Este manuscrito ha sido revisado previamente en otra revista de Nature Portfolio. El manuscrito se consideró adecuado para su publicación sin revisión adicional en Communications Biology. Communications Biology agradece a los revisores anónimos por su contribución a la revisión por pares de este trabajo. Editor de manejo principal: Manuel Breuer.
Nota del editor Springer Nature se mantiene neutral con respecto a los reclamos jurisdiccionales en mapas publicados y afiliaciones institucionales.
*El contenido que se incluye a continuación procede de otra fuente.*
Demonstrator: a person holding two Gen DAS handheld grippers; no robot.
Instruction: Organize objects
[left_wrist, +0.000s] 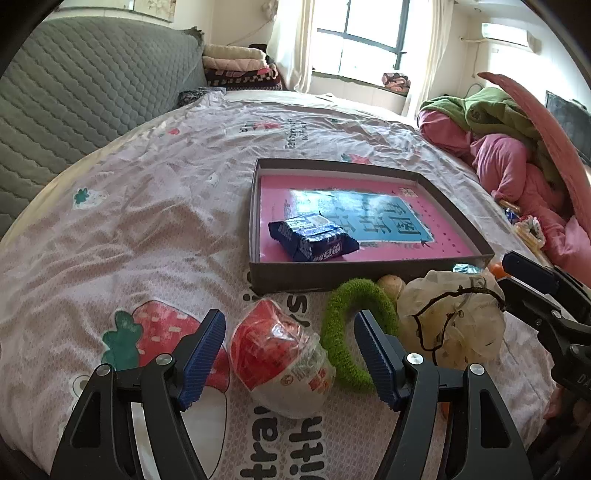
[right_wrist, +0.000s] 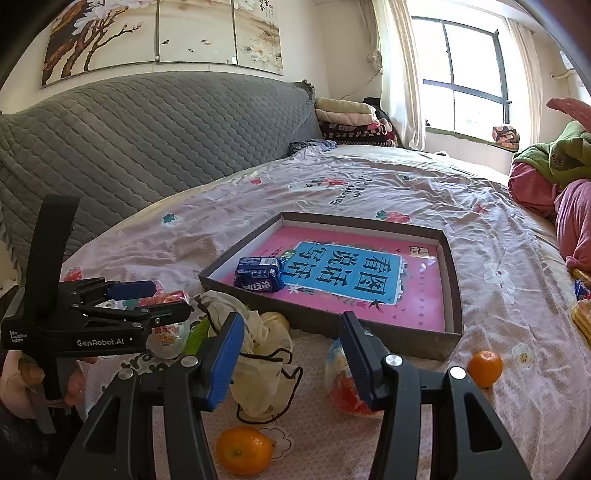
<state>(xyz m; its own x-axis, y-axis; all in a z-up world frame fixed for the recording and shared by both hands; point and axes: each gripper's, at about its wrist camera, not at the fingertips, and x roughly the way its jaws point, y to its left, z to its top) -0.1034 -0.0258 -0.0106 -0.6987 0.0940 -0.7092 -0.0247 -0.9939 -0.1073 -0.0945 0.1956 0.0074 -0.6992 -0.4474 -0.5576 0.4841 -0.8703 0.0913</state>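
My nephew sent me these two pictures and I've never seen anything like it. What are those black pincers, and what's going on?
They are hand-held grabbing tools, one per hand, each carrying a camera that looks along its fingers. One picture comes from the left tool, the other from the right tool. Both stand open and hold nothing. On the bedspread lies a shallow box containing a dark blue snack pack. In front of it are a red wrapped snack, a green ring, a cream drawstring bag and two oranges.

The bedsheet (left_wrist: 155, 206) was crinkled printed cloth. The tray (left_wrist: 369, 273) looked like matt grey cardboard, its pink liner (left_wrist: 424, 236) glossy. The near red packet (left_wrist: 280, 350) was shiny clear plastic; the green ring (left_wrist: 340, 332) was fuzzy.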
Acceso abierto Este artículo tiene una licencia internacional Creative Commons Attribution 4.0, que permite el uso, el intercambio, la adaptación, la distribución y la reproducción en cualquier medio o formato, siempre que se otorgue el crédito correspondiente al autor o autores originales y a la fuente. proporcionar un enlace a la licencia Creative Commons e indicar si se realizaron cambios. Las imágenes u otro material de terceros en este artículo están incluidos en la licencia Creative Commons del artículo, a menos que se indique lo contrario en una línea de crédito al material. Si el material no está incluido en la licencia Creative Commons del artículo y su uso previsto no está permitido por la regulación legal o excede el uso permitido, deberá obtener el permiso directamente del titular de los derechos de autor. Para ver una copia de esta licencia, visite http://creativecommons.org/licenses/by/4.0/.
Reimpresiones y permisos
Jung, J., Parque, J., Kim, M. et al. La perturbación de la composición de la membrana en las gotas de lípidos mediada por SB2301 induce la lipofagia y la ubiquitinación de las gotas de lípidos. Comun Biol 6, 300 (2023). https://doi.org/10.1038/s42003-023-04682-9
Descargar cita
Recibido: 04 enero 2023
Aceptado: 09 de marzo de 2023
Publicado: 21 de marzo de 2023
DOI: https://doi.org/10.1038/s42003-023-04682-9
Cualquier persona con la que compartas el siguiente enlace podrá leer este contenido:
Lo sentimos, un enlace para compartir no está disponible actualmente para este artículo.
Proporcionado por la iniciativa de intercambio de contenido Springer Nature SharedIt
Al enviar un comentario, acepta cumplir con nuestros Términos y Pautas de la comunidad. Si encuentra algo abusivo o que no cumple con nuestros términos o pautas, márquelo como inapropiado.